### Prompt
The entire set of lines below should be copied exactly.

═══

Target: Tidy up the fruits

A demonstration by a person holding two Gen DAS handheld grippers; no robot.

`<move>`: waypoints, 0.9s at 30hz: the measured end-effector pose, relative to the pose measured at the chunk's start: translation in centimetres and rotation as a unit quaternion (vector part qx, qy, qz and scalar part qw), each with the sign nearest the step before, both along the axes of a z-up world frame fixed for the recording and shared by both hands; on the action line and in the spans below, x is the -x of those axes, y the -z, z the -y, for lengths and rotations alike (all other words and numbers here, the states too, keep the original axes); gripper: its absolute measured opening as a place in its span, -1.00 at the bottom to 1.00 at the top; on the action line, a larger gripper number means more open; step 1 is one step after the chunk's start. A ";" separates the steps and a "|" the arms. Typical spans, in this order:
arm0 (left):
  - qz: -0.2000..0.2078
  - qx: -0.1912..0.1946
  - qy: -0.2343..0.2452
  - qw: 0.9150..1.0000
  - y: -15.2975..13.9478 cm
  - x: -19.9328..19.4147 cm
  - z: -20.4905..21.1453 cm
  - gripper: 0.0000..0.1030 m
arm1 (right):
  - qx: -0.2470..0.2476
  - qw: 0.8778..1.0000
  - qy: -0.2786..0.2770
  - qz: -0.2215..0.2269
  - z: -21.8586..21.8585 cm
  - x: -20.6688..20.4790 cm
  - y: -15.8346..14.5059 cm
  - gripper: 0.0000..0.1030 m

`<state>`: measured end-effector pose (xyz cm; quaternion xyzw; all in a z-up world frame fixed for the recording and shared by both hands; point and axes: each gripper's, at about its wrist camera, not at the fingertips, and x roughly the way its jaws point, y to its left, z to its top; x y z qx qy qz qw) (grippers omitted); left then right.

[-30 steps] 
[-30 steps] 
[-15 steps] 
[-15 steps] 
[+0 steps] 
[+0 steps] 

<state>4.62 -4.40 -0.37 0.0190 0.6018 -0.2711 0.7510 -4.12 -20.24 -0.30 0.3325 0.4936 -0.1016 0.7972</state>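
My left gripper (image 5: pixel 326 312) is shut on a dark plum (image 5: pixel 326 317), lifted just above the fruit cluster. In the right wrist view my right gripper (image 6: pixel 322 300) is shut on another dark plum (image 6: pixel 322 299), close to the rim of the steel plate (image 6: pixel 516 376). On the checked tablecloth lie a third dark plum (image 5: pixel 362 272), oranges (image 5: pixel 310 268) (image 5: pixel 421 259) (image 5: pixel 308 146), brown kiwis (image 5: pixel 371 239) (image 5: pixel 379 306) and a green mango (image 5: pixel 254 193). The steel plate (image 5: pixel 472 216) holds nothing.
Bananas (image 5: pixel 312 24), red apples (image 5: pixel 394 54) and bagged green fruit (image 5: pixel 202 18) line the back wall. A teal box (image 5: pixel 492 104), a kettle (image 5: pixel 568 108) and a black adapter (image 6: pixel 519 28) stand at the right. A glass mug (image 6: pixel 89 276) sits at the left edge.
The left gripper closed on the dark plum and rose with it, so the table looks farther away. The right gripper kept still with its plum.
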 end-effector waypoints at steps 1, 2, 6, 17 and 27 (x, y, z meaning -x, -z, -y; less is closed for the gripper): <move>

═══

### Reply to the exercise
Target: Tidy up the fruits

A demonstration by a person holding two Gen DAS handheld grippers; no robot.

`<move>`: waypoints, 0.9s at 30hz: the measured end-effector pose, relative to the pose measured at the chunk's start: translation in centimetres and rotation as a unit quaternion (vector part qx, qy, qz and scalar part qw), each with the sign nearest the step before, both along the axes of a z-up world frame fixed for the recording and shared by both hands; on the action line and in the spans below, x is the -x of those axes, y the -z, z the -y, for lengths and rotations alike (all other words and numbers here, the states too, keep the original axes); gripper: its absolute measured opening as a place in its span, -1.00 at the bottom to 1.00 at the top; on the action line, a larger gripper number means more open; step 1 is one step after the chunk's start. A ";" separates the steps and a "|" the arms. Typical spans, in this order:
arm0 (left):
  - qz: -0.2000..0.2078
  - qx: -0.1912..0.1946
  - qy: -0.2343..0.2452
  - qw: 0.9150..1.0000
  - y: -15.2975..13.9478 cm
  - x: -19.9328..19.4147 cm
  - z: -20.4905..21.1453 cm
  - gripper: 0.0000..0.1030 m
arm1 (right):
  - qx: -0.2470..0.2476
  - qw: 0.8778..1.0000
  - qy: -0.2786..0.2770
  - qz: -0.2215..0.2269
  - z: -21.8586..21.8585 cm
  - x: -20.6688..20.4790 cm
  - y: -15.8346..14.5059 cm
  - gripper: 0.0000..0.1030 m

`<state>`: measured end-effector pose (xyz cm; quaternion xyzw; all in a z-up world frame fixed for the recording and shared by both hands; point and axes: each gripper's, at about its wrist camera, not at the fingertips, and x roughly the way its jaws point, y to its left, z to its top; x y z qx qy qz qw) (grippers omitted); left then right.

[-30 steps] 
[-30 steps] 
[-15 steps] 
[-15 steps] 
[+0 steps] 
[+0 steps] 

<state>4.62 -4.40 -0.37 0.0190 0.6018 -0.2711 0.7510 -4.12 -20.24 -0.30 0.3325 0.4936 -0.1016 0.7972</state>
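My left gripper (image 5: pixel 326 312) is shut on a dark plum (image 5: pixel 326 317), lifted just above the fruit cluster. In the right wrist view my right gripper (image 6: pixel 322 300) is shut on another dark plum (image 6: pixel 322 299), close to the rim of the steel plate (image 6: pixel 516 376). On the checked tablecloth lie a third dark plum (image 5: pixel 362 272), oranges (image 5: pixel 310 268) (image 5: pixel 421 259) (image 5: pixel 308 146), brown kiwis (image 5: pixel 371 239) (image 5: pixel 379 306) and a green mango (image 5: pixel 254 193). The steel plate (image 5: pixel 472 216) holds nothing.
Bananas (image 5: pixel 312 24), red apples (image 5: pixel 394 54) and bagged green fruit (image 5: pixel 202 18) line the back wall. A teal box (image 5: pixel 492 104), a kettle (image 5: pixel 568 108) and a black adapter (image 6: pixel 519 28) stand at the right. A glass mug (image 6: pixel 89 276) sits at the left edge.
The left gripper closed on the dark plum and rose with it, so the table looks farther away. The right gripper kept still with its plum.
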 end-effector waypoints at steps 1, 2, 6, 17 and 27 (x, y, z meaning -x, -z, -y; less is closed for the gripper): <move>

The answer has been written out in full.